The escape.core.objects module provides methods to create variables, parameters, and functors.

Model parameters

There are two types of model parameters in ESCAPE: independent and dependent. Both are represented by parameter_obj type. Independent parameters are optimized during curve fitting by optimizer. Dependent parameters are those which are defined, for example, with algebraic expressions. Since both have the same type, user can control dependencies of parameters in a single model or between several models.

This gives a lot of flexibility. For example, one layer in your sample has a parameter T - thickness with initial value of \(100\quad nm\) And you know that every next layer is \(\delta T=10\quad nm\) larger, than previous. You can define thiknesses of layers as following:

>>> T = esc.par("T", 100, units="nm")
>>> dT = esc.par("dT", 10, units="nm")
>>> T1 = T + dT
>>> T2 = T + 2*dT
>>> T3 = T + 3*dT

T1, T2, T3 are dependent parameters. User can use them as input parameters for layer objects and optimizer will optimize only T and dt which are independent.

Parameters support all elementary mathematical functions including trigonometric, for example, dependent parameter can be defined as following

>>> S = esc.sin(T)*esc.cos(T)

The boundaries of independent parameter are set by default to \(\pm 50\%\) of initial value, when are not specified by user. If intitial value is zero, default boundaries are also set to zero. For more details, check full docs for par function below.

Variables and functors.

In ESCAPE functor object fo type functor_obj represents mathematical function of given variables. ESCAPE supports functors of maximum five variables.

Variable is declared as following:

>>> x = esc.var('X')
>>> y = esc.var('Y')

Functors can be defined by user as a mathematical expression, for example, one-dimensional functor:

>>> F1 = esc.sin(x)*esc.cos(x)

or two-dimensional functor

>>> F2 = esc.sin(x)*esc.cos(y)

Special functors can be created by helper functions. Special functors normally represent a more complicated, than a simple mathematical expression, problem. For example, esc.average or esc.specrefl for the calculation of averaging integral or specular reflectivity, respectively. The advantage of this approach is a customization of any scattering problem not only in terms of parameters, but also in terms of final intensity formula. User can easily add custom non-linear background or special illumination correction.

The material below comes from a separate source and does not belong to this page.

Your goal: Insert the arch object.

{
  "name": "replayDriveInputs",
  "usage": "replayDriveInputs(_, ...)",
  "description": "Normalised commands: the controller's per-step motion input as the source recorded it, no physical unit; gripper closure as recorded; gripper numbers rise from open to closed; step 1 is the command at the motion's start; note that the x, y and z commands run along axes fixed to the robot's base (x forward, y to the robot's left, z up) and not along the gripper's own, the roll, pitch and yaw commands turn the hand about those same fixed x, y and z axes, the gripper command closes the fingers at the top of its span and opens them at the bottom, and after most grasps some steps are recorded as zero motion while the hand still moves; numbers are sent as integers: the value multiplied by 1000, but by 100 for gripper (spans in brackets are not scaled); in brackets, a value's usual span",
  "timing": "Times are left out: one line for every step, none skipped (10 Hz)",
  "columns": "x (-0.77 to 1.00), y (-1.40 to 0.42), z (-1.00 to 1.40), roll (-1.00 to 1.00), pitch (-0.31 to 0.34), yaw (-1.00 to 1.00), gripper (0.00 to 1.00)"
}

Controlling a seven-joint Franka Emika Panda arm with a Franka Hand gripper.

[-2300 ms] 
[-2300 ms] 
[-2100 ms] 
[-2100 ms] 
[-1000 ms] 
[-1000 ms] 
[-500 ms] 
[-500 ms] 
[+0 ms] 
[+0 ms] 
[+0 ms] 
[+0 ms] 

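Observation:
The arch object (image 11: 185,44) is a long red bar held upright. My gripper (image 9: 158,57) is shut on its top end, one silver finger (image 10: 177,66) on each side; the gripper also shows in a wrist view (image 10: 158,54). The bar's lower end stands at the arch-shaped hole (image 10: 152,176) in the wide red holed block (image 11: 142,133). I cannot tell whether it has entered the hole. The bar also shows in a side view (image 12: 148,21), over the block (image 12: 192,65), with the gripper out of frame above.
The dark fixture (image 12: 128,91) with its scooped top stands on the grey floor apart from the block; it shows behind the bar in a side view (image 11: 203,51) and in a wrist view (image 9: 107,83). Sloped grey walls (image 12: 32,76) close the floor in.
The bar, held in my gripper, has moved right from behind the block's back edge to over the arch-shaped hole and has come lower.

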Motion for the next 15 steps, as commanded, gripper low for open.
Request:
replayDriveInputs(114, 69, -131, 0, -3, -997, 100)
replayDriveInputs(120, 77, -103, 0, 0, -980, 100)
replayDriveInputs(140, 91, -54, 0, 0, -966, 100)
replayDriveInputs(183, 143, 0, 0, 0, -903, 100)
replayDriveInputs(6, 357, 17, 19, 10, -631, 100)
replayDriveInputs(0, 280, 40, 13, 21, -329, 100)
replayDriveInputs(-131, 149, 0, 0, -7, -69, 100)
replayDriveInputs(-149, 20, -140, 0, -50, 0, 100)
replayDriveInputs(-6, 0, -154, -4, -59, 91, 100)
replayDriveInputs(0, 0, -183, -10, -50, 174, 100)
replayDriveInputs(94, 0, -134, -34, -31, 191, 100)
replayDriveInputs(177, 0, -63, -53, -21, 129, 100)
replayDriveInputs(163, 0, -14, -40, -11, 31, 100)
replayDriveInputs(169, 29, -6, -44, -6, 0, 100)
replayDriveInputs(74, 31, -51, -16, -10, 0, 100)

A functor instance returns calculated value when being called

>>> F2(1.0, 2.3)
0.01743834

There are two types of functors in ESCAPE: functor_obj - double functor and cplx_functor_obj - functor which returns complex value. There is also a bool_functor_obj, which returns boolean value, but it is used as a part of conditional functor only (see below).

escape.core.entities.par(name: str = 'Parameter', value: float | int | str = 0.0, userlim: UserLimitLike | None = None, fixed: c_bool = False, scale: float = 1.0, limit_scale: float = 0.5, units: str = '', trained: c_bool = False) parameter_obj

Create a new independent parameter object.

Args:

name: Parameter name value: Initial parameter value. Can be a number or string expression userlim: Optional parameter boundaries as (min, max) tuple or list fixed: If True, parameter value will not be optimized scale: Parameter value scale factor limit_scale: Scale factor for automatic boundary calculation when userlim is None units: Parameter units string trained: If True, parameter will be used by neural network regressor

Returns:

A new parameter_obj instance

Raises:

TypeError: If value is not a float, int or str

The parameter can be created either from a numeric value or a string expression. If created from a string, it will be parsed into a dependent parameter. If created from a number, it will be an independent parameter.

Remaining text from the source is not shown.